━━ Exercise data

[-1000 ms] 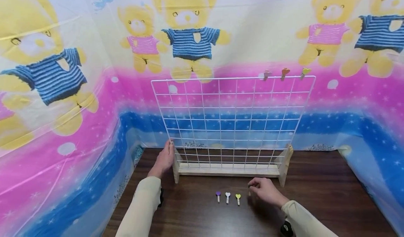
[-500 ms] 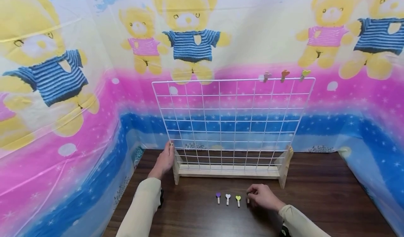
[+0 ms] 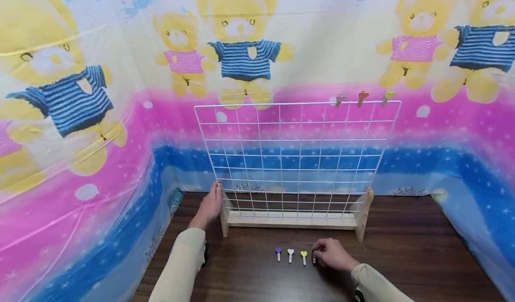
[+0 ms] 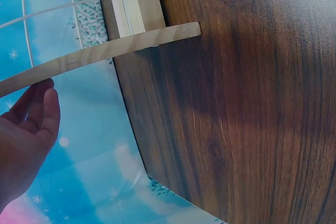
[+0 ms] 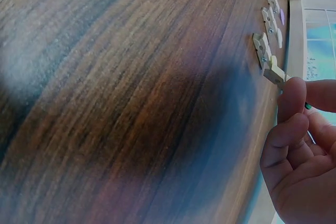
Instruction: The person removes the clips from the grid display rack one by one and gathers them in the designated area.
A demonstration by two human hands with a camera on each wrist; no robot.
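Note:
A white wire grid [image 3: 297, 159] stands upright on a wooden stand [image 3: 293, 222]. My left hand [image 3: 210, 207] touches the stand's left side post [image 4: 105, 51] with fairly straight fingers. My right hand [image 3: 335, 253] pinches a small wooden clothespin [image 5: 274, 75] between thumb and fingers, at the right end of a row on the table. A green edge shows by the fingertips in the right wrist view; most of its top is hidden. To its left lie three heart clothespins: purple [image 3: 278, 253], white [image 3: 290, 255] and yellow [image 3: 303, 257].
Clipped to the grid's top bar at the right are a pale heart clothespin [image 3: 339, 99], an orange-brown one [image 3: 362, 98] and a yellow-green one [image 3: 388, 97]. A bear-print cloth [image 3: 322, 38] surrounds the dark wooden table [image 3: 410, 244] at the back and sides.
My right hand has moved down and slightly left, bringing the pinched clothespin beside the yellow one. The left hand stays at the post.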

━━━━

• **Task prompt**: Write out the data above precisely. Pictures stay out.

• **Answer box**:
[-1000 ms] 
[-500 ms] 
[+0 ms] 
[+0 ms] 
[+0 ms] 
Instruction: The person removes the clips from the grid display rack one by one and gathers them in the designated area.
A demonstration by two human hands with a camera on each wrist; no robot.
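Note:
A white wire grid [image 3: 297, 159] stands upright on a wooden stand [image 3: 293, 222]. My left hand [image 3: 210, 207] touches the stand's left side post [image 4: 105, 51] with fairly straight fingers. My right hand [image 3: 335, 253] pinches a small wooden clothespin [image 5: 274, 75] between thumb and fingers, at the right end of a row on the table. A green edge shows by the fingertips in the right wrist view; most of its top is hidden. To its left lie three heart clothespins: purple [image 3: 278, 253], white [image 3: 290, 255] and yellow [image 3: 303, 257].
Clipped to the grid's top bar at the right are a pale heart clothespin [image 3: 339, 99], an orange-brown one [image 3: 362, 98] and a yellow-green one [image 3: 388, 97]. A bear-print cloth [image 3: 322, 38] surrounds the dark wooden table [image 3: 410, 244] at the back and sides.
My right hand has moved down and slightly left, bringing the pinched clothespin beside the yellow one. The left hand stays at the post.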

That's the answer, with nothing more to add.